• **Instructions for the task**
With nothing added and nothing dropped, copy the entire listing.

• **Supplied material**
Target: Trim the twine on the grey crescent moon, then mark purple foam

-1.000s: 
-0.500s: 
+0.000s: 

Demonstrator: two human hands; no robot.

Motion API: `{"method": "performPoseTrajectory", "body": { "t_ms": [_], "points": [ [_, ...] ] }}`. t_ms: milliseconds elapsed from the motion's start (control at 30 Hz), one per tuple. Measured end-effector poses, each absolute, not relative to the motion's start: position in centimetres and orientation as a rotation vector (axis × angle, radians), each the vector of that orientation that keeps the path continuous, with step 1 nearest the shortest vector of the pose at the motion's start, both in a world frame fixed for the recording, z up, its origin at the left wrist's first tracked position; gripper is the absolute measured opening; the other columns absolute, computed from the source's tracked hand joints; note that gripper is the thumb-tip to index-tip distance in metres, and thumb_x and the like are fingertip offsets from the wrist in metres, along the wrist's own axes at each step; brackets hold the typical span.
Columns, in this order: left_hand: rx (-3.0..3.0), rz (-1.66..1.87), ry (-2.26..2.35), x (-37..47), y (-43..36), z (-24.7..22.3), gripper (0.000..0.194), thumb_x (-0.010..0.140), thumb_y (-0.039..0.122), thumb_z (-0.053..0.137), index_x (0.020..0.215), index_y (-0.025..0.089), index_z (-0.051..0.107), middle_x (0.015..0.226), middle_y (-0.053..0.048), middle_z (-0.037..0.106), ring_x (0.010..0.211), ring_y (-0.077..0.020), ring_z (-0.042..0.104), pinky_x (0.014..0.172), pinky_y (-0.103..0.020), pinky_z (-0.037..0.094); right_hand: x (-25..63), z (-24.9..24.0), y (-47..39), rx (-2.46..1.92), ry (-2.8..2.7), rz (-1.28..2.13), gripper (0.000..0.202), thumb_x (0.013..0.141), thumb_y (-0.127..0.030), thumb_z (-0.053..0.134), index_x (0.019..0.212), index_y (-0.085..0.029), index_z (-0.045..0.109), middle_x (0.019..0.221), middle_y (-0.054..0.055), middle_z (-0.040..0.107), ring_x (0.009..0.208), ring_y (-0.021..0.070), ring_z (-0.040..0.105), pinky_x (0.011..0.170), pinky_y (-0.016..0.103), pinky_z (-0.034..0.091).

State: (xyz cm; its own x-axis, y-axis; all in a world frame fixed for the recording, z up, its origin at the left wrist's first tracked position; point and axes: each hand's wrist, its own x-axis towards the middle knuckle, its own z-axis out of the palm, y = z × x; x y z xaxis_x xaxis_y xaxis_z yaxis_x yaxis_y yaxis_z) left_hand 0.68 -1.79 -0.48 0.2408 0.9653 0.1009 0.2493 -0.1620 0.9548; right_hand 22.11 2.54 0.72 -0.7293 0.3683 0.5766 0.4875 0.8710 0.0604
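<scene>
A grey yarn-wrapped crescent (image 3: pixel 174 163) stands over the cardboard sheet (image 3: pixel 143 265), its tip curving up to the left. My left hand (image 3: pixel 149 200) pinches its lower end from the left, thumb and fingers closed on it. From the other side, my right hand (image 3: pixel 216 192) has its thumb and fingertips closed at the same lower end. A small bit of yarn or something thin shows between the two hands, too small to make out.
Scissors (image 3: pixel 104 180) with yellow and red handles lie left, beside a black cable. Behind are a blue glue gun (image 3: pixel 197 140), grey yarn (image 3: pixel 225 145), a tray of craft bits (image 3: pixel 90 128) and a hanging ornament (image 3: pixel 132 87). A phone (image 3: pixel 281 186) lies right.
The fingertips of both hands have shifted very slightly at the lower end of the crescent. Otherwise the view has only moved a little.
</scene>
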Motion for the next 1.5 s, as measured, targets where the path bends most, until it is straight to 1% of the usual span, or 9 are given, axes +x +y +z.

• **Task output**
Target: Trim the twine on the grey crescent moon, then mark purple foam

-1.000s: 
-0.500s: 
+0.000s: 

Demonstrator: two human hands; no robot.

Motion API: `{"method": "performPoseTrajectory", "body": { "t_ms": [_], "points": [ [_, ...] ] }}`. t_ms: milliseconds elapsed from the motion's start (control at 30 Hz), one per tuple. Measured end-effector poses, each absolute, not relative to the motion's start: position in centimetres and orientation as a rotation vector (axis × angle, radians), each the vector of that orientation that keeps the path continuous, with step 1 nearest the shortest vector of the pose at the motion's start, both in a world frame fixed for the recording, z up, its origin at the left wrist's first tracked position; gripper is the absolute measured opening; the other columns absolute, computed from the source's tracked hand joints; note that gripper is the thumb-tip to index-tip distance in metres, and thumb_x and the like are fingertip offsets from the wrist in metres, along the wrist's own axes at each step; brackets hold the typical span.
Columns, in this order: left_hand: rx (-3.0..3.0), rz (-1.66..1.87), ry (-2.26..2.35), x (-37..47), y (-43..36), z (-24.7..22.3), gripper (0.000..0.194), thumb_x (-0.010..0.140), thumb_y (-0.039..0.122), thumb_z (-0.053..0.137), index_x (0.020..0.215), index_y (-0.025..0.089), index_z (-0.051..0.107), middle_x (0.015..0.226), middle_y (-0.053..0.048), middle_z (-0.037..0.106), ring_x (0.010..0.211), ring_y (-0.077..0.020), ring_z (-0.042..0.104), pinky_x (0.014..0.172), pinky_y (-0.103..0.020), pinky_z (-0.037..0.094); right_hand: x (-25..63), z (-24.9..24.0), y (-47..39), rx (-2.46..1.92), ry (-2.8..2.7), rz (-1.28..2.13), gripper (0.000..0.202), thumb_x (0.013..0.141), thumb_y (-0.127..0.030), thumb_z (-0.053..0.134), index_x (0.019..0.212), index_y (-0.085..0.029), index_z (-0.045..0.109), middle_x (0.019..0.221), middle_y (-0.054..0.055), middle_z (-0.040..0.107), ring_x (0.009..0.208), ring_y (-0.021..0.070), ring_z (-0.040..0.105), pinky_x (0.011..0.170), pinky_y (-0.016..0.103), pinky_z (-0.034..0.091).

State: (xyz cm; its own x-axis, y-axis; all in a world frame fixed for the recording, z up, its origin at the left wrist's first tracked position; point and axes: each hand's wrist, its own x-axis towards the middle knuckle, its own z-axis out of the palm, y = z × x; x y z xaxis_x xaxis_y xaxis_z yaxis_x yaxis_y yaxis_z) left_hand 0.68 -1.79 -0.48 0.2408 0.9653 0.1009 0.2493 -0.1620 0.9548; right_hand 22.11 2.54 0.72 -0.7293 0.3683 0.5766 0.4875 0.8710 0.0604
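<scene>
A grey yarn-wrapped crescent (image 3: pixel 174 163) stands over the cardboard sheet (image 3: pixel 143 265), its tip curving up to the left. My left hand (image 3: pixel 149 200) pinches its lower end from the left, thumb and fingers closed on it. From the other side, my right hand (image 3: pixel 216 192) has its thumb and fingertips closed at the same lower end. A small bit of yarn or something thin shows between the two hands, too small to make out.
Scissors (image 3: pixel 104 180) with yellow and red handles lie left, beside a black cable. Behind are a blue glue gun (image 3: pixel 197 140), grey yarn (image 3: pixel 225 145), a tray of craft bits (image 3: pixel 90 128) and a hanging ornament (image 3: pixel 132 87). A phone (image 3: pixel 281 186) lies right.
The fingertips of both hands have shifted very slightly at the lower end of the crescent. Otherwise the view has only moved a little.
</scene>
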Motion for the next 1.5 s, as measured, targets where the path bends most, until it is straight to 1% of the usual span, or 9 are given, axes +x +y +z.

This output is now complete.